**Brief:**
Quote the data below in full, please, without altering anything.

Top of Source records

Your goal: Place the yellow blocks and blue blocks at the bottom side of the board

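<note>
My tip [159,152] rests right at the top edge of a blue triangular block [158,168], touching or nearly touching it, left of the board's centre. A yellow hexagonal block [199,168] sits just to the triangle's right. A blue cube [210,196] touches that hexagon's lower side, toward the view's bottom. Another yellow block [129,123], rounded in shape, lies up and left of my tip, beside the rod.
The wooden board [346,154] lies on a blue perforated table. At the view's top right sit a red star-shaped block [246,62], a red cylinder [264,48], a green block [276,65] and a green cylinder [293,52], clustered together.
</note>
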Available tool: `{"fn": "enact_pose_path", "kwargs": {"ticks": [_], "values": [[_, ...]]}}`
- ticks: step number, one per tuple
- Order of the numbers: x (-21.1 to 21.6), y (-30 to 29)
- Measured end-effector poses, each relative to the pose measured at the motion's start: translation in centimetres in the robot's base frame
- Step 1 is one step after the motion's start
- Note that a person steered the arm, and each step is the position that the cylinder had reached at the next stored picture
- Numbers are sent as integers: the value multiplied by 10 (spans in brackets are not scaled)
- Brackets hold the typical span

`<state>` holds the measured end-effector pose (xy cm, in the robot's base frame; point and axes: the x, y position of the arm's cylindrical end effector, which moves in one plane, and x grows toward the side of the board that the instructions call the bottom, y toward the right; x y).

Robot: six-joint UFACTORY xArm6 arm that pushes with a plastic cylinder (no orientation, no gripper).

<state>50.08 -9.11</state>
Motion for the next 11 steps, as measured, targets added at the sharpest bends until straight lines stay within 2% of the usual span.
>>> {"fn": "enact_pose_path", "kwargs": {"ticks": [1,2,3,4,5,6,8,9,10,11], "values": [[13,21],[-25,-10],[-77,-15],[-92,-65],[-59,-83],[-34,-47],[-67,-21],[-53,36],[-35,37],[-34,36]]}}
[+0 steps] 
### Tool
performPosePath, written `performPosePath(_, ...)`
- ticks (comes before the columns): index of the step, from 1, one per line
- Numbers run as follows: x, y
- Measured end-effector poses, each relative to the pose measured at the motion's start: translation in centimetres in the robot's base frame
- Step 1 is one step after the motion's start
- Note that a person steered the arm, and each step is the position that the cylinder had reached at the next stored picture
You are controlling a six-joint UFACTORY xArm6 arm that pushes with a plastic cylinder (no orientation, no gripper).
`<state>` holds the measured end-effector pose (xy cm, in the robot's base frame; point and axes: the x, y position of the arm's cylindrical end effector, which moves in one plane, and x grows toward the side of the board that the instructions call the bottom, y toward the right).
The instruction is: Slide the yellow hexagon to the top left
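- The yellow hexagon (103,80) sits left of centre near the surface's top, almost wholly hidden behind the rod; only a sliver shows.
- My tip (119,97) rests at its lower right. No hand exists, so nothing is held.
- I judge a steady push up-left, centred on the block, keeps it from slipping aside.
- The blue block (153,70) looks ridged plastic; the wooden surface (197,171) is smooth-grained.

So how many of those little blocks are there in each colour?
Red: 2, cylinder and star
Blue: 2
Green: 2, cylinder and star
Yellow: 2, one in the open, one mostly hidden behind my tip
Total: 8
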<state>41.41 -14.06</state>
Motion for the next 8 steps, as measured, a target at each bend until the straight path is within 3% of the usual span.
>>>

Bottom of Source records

**Answer section:**
Your goal: Place the yellow blocks and blue blocks at the bottom side of the board

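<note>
My tip [159,152] rests right at the top edge of a blue triangular block [158,168], touching or nearly touching it, left of the board's centre. A yellow hexagonal block [199,168] sits just to the triangle's right. A blue cube [210,196] touches that hexagon's lower side, toward the view's bottom. Another yellow block [129,123], rounded in shape, lies up and left of my tip, beside the rod.
The wooden board [346,154] lies on a blue perforated table. At the view's top right sit a red star-shaped block [246,62], a red cylinder [264,48], a green block [276,65] and a green cylinder [293,52], clustered together.
</note>
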Available tool: `{"fn": "enact_pose_path", "kwargs": {"ticks": [_], "values": [[_, ...]]}}`
- ticks: step number, one per tuple
- Order of the numbers: x (-21.1 to 21.6), y (-30 to 29)
- Measured end-effector poses, each relative to the pose measured at the motion's start: translation in centimetres in the robot's base frame
- Step 1 is one step after the motion's start
- Note that a person steered the arm, and each step is the position that the cylinder had reached at the next stored picture
- Numbers are sent as integers: the value multiplied by 10 (spans in brackets are not scaled)
- Brackets hold the typical span

`<state>` holds the measured end-effector pose (xy cm, in the robot's base frame; point and axes: the x, y position of the arm's cylindrical end effector, which moves in one plane, and x grows toward the side of the board that the instructions call the bottom, y toward the right; x y).

Robot: six-joint UFACTORY xArm6 arm that pushes with a plastic cylinder (no orientation, no gripper).

<state>50.08 -9.11</state>
Motion for the next 11 steps, as measured, targets added at the sharpest bends until straight lines stay within 2% of the usual span.
>>> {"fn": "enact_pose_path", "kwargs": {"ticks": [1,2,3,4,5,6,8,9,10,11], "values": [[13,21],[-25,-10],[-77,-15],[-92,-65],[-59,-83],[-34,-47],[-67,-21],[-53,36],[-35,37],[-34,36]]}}
[+0 steps] 
### Tool
performPosePath, written `performPosePath(_, ...)`
- ticks (comes before the columns): index of the step, from 1, one per line
- Numbers run as follows: x, y
- Measured end-effector poses, each relative to the pose measured at the motion's start: translation in centimetres in the robot's base frame
- Step 1 is one step after the motion's start
- Note that a person steered the arm, and each step is the position that the cylinder had reached at the next stored picture
You are controlling a six-joint UFACTORY xArm6 arm that pushes with a plastic cylinder (no orientation, no gripper).
`<state>` holds the measured end-effector pose (xy cm, in the robot's base frame; point and axes: the x, y position of the arm's cylindrical end effector, which moves in one plane, and x grows toward the side of the board that the instructions call the bottom, y toward the right).
The instruction is: Slide the yellow hexagon to the top left
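- The yellow hexagon (103,80) sits left of centre near the surface's top, almost wholly hidden behind the rod; only a sliver shows.
- My tip (119,97) rests at its lower right. No hand exists, so nothing is held.
- I judge a steady push up-left, centred on the block, keeps it from slipping aside.
- The blue block (153,70) looks ridged plastic; the wooden surface (197,171) is smooth-grained.

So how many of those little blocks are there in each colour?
Red: 2, cylinder and star
Blue: 2
Green: 2, cylinder and star
Yellow: 2, one in the open, one mostly hidden behind my tip
Total: 8
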<state>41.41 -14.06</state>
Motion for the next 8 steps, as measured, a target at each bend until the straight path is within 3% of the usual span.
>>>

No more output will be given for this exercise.